Banks that rely more on Europe have been hit hardest by the sovereign debt crisis. Investment banking fees in Europe, the Middle East and Africa may fall 22 percent to $17.7 billion this year, more than the 9 percent slide for global fees, data from research firm Freeman & Co. show.

Deutsche Bank’s offices in EMEA accounted for more than 70 percent of its 33.2 billion euros in revenue last year, company filings show. UBS got 52 percent of 27.8 billion Swiss francs ($29.8 billion) in operating income in Europe in 2011 while Barclays generated 57 percent of its 28.5 billion pounds ($45.9 billion) of revenue there.

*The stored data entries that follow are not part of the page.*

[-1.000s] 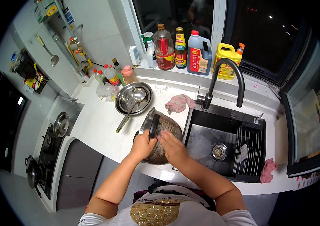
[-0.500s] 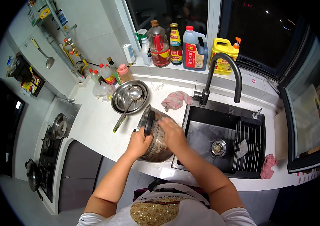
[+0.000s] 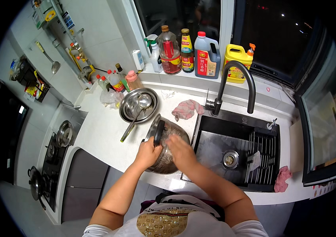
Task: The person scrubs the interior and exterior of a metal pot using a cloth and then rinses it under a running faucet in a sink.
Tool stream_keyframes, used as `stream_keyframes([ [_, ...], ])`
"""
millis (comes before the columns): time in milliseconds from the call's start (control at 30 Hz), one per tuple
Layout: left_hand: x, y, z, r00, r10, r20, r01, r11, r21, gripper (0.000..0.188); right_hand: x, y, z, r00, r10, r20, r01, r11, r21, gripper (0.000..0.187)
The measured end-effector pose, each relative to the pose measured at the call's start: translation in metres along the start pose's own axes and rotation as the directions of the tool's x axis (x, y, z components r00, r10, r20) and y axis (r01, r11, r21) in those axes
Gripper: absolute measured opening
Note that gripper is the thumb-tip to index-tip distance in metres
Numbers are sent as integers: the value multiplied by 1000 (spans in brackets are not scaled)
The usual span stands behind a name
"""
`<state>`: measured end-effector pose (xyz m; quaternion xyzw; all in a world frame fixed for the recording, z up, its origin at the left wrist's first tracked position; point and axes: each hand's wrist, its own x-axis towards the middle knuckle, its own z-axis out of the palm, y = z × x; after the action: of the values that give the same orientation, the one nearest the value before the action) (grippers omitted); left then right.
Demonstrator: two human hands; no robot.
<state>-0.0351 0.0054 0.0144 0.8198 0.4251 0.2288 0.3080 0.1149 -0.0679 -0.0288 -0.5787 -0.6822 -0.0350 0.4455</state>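
A stainless steel pot (image 3: pixel 167 164) lies tilted on its side on the counter, left of the sink, with brownish stains on its outer wall. My left hand (image 3: pixel 148 154) is closed around the black handle (image 3: pixel 159 133) at its rim. Against the pot's outer side is my right hand (image 3: pixel 181 153), its fingers smeared by motion; whether something is under them is hidden. Just beyond the pot, a ladle (image 3: pixel 144 102) with a green-tipped handle rests in nested steel bowls (image 3: pixel 125 113).
The black sink (image 3: pixel 211 152) with a drying rack (image 3: pixel 263 158) and dark faucet (image 3: pixel 251 89) lies to the right. A pink cloth (image 3: pixel 187 109) sits behind the pot, another cloth (image 3: pixel 282 179) right of the sink. Bottles (image 3: pixel 170 53) line the windowsill; a stove (image 3: pixel 53 162) is far left.
The whole view has shifted slightly, so everything sits a little lower. My left hand keeps its hold on the handle; my right hand has moved slightly over the pot's side.
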Motion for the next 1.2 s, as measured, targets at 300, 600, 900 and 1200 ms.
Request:
stream_keyframes([
  [300,0,-1,-1,1000,-21,4,21,1000,14,19,11,4,3,997,77,-23,-78,997,-18,29],
  [600,9,1,2,1000,-30,-9,30,999,11,21,21,7,0,994,100,-32,-100,995,16,33],
  [900,8,3,8,999,-36,31,36,999,14,24,21,11,-10,990,143,-6,-143,990,22,30],
  [1200,5,0,6,1000,-10,-14,10,1000,15,26,18,4,-4,992,124,6,-124,992,2,28],
])
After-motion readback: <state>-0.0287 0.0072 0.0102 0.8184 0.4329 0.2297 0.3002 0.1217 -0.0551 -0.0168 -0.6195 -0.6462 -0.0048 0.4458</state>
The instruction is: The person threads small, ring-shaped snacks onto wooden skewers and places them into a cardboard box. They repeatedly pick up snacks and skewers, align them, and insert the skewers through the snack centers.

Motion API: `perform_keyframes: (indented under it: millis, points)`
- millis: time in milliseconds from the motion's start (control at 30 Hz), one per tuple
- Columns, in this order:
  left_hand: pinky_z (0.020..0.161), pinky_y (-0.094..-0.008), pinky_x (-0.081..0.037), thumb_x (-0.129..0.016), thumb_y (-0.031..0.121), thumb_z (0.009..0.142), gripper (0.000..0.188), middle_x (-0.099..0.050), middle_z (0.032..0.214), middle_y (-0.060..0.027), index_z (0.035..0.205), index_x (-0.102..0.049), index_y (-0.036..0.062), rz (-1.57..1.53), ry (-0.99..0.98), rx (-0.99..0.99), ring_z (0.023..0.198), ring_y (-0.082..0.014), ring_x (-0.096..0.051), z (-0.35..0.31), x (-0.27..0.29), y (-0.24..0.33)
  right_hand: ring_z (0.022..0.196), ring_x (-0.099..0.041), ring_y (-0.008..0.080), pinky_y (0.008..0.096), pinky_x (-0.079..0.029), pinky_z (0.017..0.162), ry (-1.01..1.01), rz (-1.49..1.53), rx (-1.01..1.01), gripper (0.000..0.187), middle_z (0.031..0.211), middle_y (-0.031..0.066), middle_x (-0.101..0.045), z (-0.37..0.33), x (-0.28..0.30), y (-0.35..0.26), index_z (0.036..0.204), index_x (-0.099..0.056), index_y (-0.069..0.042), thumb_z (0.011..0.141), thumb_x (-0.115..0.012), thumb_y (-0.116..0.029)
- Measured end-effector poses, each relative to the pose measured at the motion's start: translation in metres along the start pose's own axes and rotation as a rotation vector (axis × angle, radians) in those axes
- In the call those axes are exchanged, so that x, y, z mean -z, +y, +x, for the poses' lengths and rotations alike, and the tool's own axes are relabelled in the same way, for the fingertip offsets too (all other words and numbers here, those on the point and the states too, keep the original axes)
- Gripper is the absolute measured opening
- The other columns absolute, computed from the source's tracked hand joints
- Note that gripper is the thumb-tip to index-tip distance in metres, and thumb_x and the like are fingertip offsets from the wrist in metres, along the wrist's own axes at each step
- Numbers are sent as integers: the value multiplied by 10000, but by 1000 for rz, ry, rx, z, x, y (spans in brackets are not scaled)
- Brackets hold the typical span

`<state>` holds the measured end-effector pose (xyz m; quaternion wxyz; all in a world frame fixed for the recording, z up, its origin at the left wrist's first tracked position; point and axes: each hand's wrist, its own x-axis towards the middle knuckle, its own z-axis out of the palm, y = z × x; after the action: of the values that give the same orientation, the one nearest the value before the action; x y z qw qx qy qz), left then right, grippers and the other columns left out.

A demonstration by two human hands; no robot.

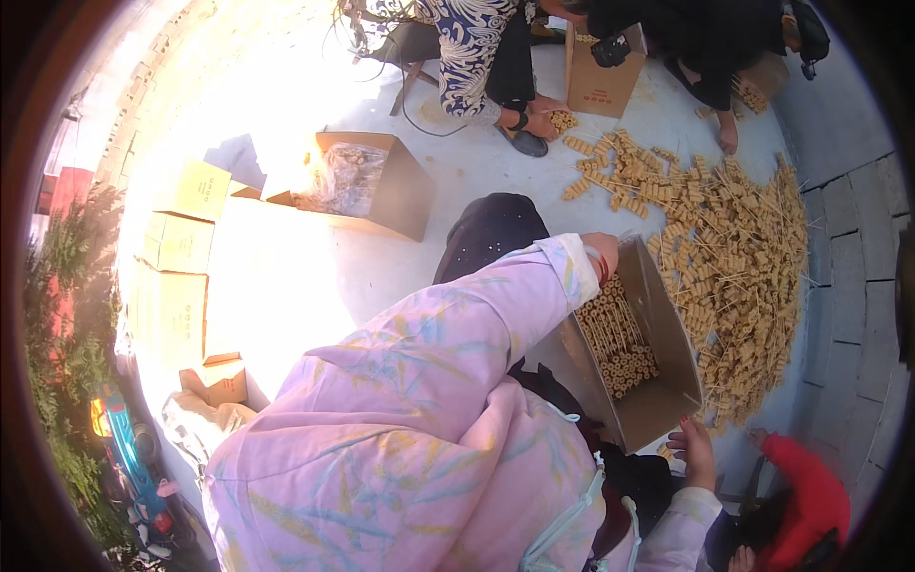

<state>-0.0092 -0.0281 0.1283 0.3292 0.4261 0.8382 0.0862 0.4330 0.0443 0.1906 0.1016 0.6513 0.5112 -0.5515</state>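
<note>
Pink tie-dye sleeve (419,381) nearest, soft fabric. Left hand (602,255) reaches into the tilted brown cardboard box (667,324), wrist at its upper rim; fingers hidden, can't tell their grip. Right hand (696,450) rests at the box's lower corner, fingers loosely spread, holding nothing. Box holds neat rows of tan stacked-ring skewers (620,338). Loose skewer pile (734,257) on pale floor just beside. Plain yellow cartons (181,248) stacked far left.

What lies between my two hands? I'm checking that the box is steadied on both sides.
In the head view, the open cardboard box of stacked tan skewered pieces lies between the left hand at its upper rim and the right hand at its lower corner.
</note>
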Motion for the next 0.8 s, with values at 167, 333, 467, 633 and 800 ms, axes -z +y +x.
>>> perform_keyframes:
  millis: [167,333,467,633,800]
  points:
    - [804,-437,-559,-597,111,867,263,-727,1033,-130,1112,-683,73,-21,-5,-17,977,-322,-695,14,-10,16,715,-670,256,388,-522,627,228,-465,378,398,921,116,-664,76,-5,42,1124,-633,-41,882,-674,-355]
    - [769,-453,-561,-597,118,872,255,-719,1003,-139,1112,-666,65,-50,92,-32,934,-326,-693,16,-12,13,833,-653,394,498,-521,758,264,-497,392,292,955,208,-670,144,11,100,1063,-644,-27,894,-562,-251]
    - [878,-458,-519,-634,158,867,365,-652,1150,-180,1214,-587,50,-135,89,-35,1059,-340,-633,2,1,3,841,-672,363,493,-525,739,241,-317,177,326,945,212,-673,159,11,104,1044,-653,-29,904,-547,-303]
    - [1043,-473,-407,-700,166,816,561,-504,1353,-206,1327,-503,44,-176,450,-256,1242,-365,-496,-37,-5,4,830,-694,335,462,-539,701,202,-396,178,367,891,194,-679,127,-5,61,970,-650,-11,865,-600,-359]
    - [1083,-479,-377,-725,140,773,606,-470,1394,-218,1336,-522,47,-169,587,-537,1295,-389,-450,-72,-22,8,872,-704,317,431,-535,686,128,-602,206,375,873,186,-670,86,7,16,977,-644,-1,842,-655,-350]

Net income at Deutsche Bank probably fell an annual 15 percent to 613 million euros in the third quarter, according to the average estimate of nine analysts surveyed by Bloomberg. Profit at UBS, which also reports tomorrow, may slide 51 percent to 495 million francs, while Barclays may say on Oct. 31 that net income dropped 60 percent to 463 million pounds, estimates compiled by Bloomberg show.

‘Upfront Pain’

The cost of shedding jobs and offloading riskier assets is hurting Deutsche Bank’s earnings. The lender said July 31 that it would trim its workforce by 1,900 positions, or almost 2 percent of staff, in a bid to boost profitability.

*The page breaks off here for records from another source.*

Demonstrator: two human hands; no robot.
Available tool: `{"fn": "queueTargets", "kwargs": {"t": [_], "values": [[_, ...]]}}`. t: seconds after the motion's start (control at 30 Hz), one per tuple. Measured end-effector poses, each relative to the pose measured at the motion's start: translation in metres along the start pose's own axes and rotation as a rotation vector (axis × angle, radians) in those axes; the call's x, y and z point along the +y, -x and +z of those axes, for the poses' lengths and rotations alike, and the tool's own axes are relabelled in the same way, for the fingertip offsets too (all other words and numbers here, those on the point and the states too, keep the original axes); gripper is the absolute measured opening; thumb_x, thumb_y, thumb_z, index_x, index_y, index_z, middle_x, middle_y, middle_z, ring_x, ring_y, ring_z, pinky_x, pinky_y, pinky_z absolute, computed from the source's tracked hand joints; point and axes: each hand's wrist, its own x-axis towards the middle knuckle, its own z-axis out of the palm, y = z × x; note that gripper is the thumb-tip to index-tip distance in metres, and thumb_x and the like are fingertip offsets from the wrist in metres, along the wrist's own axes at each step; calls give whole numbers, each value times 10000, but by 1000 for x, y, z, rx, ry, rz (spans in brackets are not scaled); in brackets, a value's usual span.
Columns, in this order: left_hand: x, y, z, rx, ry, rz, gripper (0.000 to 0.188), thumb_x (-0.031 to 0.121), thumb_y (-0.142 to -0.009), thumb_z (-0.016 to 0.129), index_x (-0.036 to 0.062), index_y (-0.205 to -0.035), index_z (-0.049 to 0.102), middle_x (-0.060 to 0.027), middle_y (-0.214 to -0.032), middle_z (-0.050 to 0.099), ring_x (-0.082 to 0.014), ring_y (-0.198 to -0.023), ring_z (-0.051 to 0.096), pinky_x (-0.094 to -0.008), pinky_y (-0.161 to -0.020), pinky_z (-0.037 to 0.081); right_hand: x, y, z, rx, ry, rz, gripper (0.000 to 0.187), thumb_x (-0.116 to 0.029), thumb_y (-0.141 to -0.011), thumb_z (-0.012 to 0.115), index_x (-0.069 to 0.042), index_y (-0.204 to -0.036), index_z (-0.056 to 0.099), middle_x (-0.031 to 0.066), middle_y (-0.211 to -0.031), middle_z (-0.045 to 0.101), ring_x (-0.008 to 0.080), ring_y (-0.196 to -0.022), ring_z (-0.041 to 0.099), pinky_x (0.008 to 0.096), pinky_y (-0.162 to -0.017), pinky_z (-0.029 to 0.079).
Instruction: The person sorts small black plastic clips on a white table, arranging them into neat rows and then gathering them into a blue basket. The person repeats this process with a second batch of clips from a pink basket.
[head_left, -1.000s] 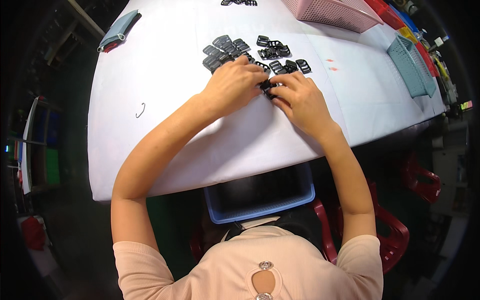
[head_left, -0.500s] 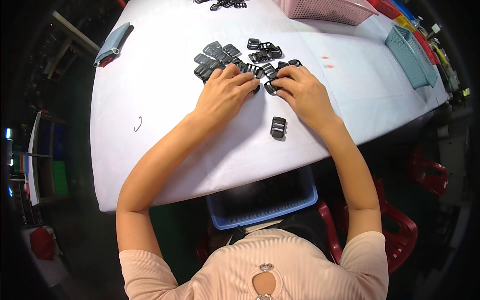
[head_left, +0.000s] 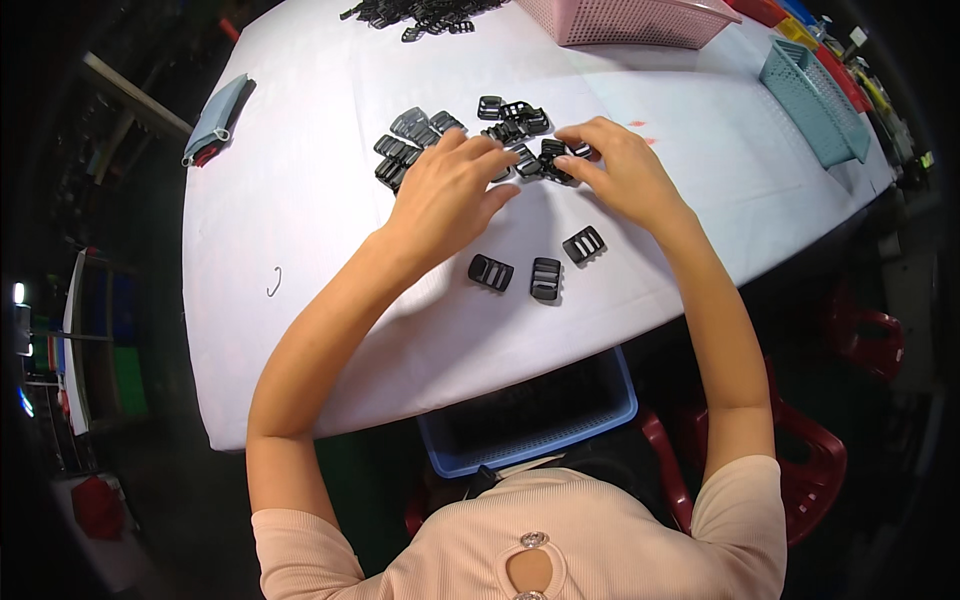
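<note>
Grip: your left hand (head_left: 447,195) lies flat with fingers spread over the cluster of black buckles (head_left: 455,140), pressing rather than pinching; your right hand (head_left: 618,170) curls its fingertips on a buckle at the cluster's right edge, though whether it is actually pinched you cannot tell from here
Far left: folded grey-blue cloth (head_left: 215,120) near the table's (head_left: 300,210) left rim, and a small wire hook (head_left: 274,281) lying alone nearer you
Centre: the cluster sits between your hands on the white cover; three separate buckles (head_left: 538,270) lie apart in a loose row just below your hands
Handling: these look like light, stiff plastic slides, likely smooth and prone to skating on the cloth; take one by its outer side bars, not across the slots
Top: another heap of black parts (head_left: 420,12) at the far edge
Right: pink mesh basket (head_left: 630,20), then a teal mesh basket (head_left: 815,85) near the right rim
Below: blue crate (head_left: 530,415) under the table edge
</note>
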Motion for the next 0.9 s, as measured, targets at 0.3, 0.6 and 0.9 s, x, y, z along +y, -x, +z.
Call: {"fn": "queueTargets", "kwargs": {"t": [0.3,0.6,0.9], "values": [[5,-9,2,-281,101,-44,246,165,-741,739,94,-974,705,-78,-973,631,-254,-939,542,-358,-823,469,6,-9,-7,-229,-154,15,176,-129,-757,729,-56,-903,664,104,-886,663,275,-816,613,376,-765,475],[15,15,-17,-235,26,-49,325,198,-763,751,77,-1051,661,-85,-999,622,-264,-945,557,-370,-825,483,5,72,-26,76,126,-62,186,-73,-743,688,-73,-923,639,72,-959,616,262,-912,572,366,-793,461],[14,-31,28,-214,193,8,384,152,-806,700,108,-1172,596,-117,-979,620,-270,-896,593,-373,-791,506,0,38,-2,95,189,-177,199,-98,-738,686,-69,-929,642,61,-976,631,267,-922,567,380,-787,441]]}}
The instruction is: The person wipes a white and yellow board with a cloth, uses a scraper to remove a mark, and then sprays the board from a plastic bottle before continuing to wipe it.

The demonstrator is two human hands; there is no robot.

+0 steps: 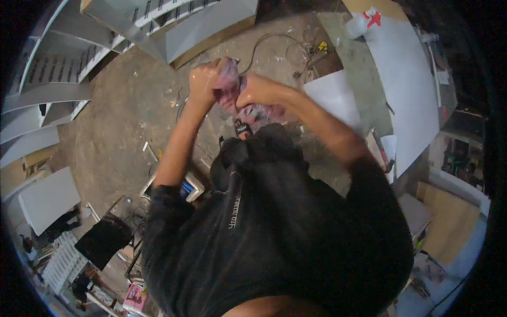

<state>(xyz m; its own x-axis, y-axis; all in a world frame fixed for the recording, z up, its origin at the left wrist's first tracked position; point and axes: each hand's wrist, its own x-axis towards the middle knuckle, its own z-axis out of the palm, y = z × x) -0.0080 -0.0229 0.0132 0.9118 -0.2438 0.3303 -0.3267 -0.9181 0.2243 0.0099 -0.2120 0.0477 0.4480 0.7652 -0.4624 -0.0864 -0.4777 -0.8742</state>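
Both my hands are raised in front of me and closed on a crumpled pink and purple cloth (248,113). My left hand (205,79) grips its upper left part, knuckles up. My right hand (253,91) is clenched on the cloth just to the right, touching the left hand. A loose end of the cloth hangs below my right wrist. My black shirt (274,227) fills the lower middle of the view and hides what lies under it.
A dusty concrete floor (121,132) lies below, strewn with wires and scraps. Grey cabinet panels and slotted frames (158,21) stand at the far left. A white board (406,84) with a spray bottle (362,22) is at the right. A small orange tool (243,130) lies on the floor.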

While Deutsche Bank’s third-quarter performance was “solid, particularly in the investment bank,” costs from job cuts and asset reduction require “upfront pain,” co-Chief Executive Officer Anshu Jain, 49, said at an investor conference in London on Sept. 25.

Deutsche Bank probably took 240 million euros of restructuring charges and 69 million euros in costs for reducing risk-weighted assets in the third quarter, Credit Suisse analysts including Amit Goel in London wrote in an e-mailed report to investors on Oct. 23.

In September, Deutsche Bank said it faced 500 million euros in costs and revenue losses from shedding assets through the end of March next year.

Best Summer

Debt issuance has “been pretty robust” and “we’ve actually had the best summer for five years,” Robert Rankin, who runs Deutsche Bank’s investment bank together with Colin Fan, told analysts on Sept. 12 in Frankfurt.

The firm managed the sale of shares in German chemicals distributor Brenntag AG and counted French utility GDF Suez SA among the clients it sold bonds for in the three months through September, data compiled by Bloomberg show.

While fees from issuing debt and equity will buoy revenue, they’re typically dwarfed by trading for clients, making up 11 percent of the investment bank’s total income in the second quarter, company filings show.

Traders at Deutsche Bank may not have been fully positioned to profit from a rebound in markets in the last quarter as they focused on preparing for Basel III capital rules, said Andreas Plaesier, an analyst at M.M. Warburg.

“They were reducing risk,” said Plaesier, who is based in Hamburg and recommends investors buy Deutsche Bank shares. “They didn’t necessarily bet on a market recovery.”

Shares Outperform

Deutsche Bank, Europe’s largest bank by assets, is rated buy by 17 analysts, sell by 11 and hold by 16, according to data compiled by Bloomberg. The stock will probably trade at 35.07 euros in 12 months, a 5.6 percent increase from its price at 10:56 a.m. in Frankfurt today, according to the average estimate of 34 analysts. The shares have climbed 13 percent this year, more than the 4.2 percent advance for the 28-company Euro Stoxx Bank Index.

The firm hasn’t published a revenue target for its investment banking division. It places itself in the top three globally by compiling rankings using client market share, penetration or fees for different products and regions provided by external researchers, and its own estimates.

Deutsche Bank was in fifth place for investment banking revenue in the second quarter, behind JPMorgan, Goldman Sachs Group Inc., Citigroup Inc. and Barclays, data compiled by Bloomberg show.

The bank is betting on clients turning to its securities unit, saying it expects competitors to retrench and investors to seek the counsel of the biggest banks amid uncertainty in financial markets.

“Investment banks with more mass are generally able to offer their services to clients at lower cost,” Plaesier said. “Getting back into the business if you give up your position would require a lot of time and money.”